• **TRY IT**
Could you return each line below without altering a word?

• **SUPPLIED MATERIAL**
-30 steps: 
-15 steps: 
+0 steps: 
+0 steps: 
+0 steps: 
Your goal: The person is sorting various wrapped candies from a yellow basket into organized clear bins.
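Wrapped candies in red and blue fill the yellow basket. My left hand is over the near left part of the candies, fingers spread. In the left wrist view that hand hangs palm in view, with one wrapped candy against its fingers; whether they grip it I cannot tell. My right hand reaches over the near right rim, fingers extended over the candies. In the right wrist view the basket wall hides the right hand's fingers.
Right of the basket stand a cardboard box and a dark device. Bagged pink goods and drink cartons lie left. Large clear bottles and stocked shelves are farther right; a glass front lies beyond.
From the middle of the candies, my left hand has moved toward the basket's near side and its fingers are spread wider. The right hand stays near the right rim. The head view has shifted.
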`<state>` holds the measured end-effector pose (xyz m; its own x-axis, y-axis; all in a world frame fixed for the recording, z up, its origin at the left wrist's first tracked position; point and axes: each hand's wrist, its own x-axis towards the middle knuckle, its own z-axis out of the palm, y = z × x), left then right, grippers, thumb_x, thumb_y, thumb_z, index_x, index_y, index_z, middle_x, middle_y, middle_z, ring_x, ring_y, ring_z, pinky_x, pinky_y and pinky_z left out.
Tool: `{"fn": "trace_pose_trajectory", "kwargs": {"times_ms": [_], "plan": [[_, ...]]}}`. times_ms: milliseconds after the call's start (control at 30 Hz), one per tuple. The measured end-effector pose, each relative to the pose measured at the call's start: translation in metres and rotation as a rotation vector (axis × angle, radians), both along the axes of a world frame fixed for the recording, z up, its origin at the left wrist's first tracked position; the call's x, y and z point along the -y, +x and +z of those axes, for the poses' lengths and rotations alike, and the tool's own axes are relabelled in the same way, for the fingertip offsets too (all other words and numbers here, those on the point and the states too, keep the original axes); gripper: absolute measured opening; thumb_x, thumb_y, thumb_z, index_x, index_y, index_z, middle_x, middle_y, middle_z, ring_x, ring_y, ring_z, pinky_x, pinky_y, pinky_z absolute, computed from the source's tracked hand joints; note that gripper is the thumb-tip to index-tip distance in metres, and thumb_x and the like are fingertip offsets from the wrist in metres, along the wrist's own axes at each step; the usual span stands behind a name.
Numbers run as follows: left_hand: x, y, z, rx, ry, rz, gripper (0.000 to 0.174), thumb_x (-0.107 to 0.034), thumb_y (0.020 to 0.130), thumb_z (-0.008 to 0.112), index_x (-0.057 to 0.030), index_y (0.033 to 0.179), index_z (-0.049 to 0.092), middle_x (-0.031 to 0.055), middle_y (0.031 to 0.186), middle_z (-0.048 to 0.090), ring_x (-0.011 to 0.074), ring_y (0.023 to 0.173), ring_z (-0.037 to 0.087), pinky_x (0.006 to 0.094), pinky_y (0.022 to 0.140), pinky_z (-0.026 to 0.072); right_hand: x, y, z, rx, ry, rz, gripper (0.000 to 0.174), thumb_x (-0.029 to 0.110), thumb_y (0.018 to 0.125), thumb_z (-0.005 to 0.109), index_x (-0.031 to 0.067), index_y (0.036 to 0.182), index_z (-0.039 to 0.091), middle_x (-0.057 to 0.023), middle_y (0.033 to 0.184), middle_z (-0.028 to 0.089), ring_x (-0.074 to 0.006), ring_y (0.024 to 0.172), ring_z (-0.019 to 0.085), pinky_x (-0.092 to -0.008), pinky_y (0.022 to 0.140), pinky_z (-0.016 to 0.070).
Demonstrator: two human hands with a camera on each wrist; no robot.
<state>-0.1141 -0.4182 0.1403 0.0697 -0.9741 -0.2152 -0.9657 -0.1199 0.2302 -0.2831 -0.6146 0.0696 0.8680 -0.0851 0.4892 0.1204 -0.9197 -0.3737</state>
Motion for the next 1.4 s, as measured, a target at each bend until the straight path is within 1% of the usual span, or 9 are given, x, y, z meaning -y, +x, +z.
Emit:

• **WRITTEN ANSWER**
-30 steps: 
-15 steps: 
+0 steps: 
+0 steps: 
+0 steps: 
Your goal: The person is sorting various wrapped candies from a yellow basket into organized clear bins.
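Wrapped candies in red and blue fill the yellow basket. My left hand is over the near left part of the candies, fingers spread. In the left wrist view that hand hangs palm in view, with one wrapped candy against its fingers; whether they grip it I cannot tell. My right hand reaches over the near right rim, fingers extended over the candies. In the right wrist view the basket wall hides the right hand's fingers.
Right of the basket stand a cardboard box and a dark device. Bagged pink goods and drink cartons lie left. Large clear bottles and stocked shelves are farther right; a glass front lies beyond.
From the middle of the candies, my left hand has moved toward the basket's near side and its fingers are spread wider. The right hand stays near the right rim. The head view has shifted.
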`<state>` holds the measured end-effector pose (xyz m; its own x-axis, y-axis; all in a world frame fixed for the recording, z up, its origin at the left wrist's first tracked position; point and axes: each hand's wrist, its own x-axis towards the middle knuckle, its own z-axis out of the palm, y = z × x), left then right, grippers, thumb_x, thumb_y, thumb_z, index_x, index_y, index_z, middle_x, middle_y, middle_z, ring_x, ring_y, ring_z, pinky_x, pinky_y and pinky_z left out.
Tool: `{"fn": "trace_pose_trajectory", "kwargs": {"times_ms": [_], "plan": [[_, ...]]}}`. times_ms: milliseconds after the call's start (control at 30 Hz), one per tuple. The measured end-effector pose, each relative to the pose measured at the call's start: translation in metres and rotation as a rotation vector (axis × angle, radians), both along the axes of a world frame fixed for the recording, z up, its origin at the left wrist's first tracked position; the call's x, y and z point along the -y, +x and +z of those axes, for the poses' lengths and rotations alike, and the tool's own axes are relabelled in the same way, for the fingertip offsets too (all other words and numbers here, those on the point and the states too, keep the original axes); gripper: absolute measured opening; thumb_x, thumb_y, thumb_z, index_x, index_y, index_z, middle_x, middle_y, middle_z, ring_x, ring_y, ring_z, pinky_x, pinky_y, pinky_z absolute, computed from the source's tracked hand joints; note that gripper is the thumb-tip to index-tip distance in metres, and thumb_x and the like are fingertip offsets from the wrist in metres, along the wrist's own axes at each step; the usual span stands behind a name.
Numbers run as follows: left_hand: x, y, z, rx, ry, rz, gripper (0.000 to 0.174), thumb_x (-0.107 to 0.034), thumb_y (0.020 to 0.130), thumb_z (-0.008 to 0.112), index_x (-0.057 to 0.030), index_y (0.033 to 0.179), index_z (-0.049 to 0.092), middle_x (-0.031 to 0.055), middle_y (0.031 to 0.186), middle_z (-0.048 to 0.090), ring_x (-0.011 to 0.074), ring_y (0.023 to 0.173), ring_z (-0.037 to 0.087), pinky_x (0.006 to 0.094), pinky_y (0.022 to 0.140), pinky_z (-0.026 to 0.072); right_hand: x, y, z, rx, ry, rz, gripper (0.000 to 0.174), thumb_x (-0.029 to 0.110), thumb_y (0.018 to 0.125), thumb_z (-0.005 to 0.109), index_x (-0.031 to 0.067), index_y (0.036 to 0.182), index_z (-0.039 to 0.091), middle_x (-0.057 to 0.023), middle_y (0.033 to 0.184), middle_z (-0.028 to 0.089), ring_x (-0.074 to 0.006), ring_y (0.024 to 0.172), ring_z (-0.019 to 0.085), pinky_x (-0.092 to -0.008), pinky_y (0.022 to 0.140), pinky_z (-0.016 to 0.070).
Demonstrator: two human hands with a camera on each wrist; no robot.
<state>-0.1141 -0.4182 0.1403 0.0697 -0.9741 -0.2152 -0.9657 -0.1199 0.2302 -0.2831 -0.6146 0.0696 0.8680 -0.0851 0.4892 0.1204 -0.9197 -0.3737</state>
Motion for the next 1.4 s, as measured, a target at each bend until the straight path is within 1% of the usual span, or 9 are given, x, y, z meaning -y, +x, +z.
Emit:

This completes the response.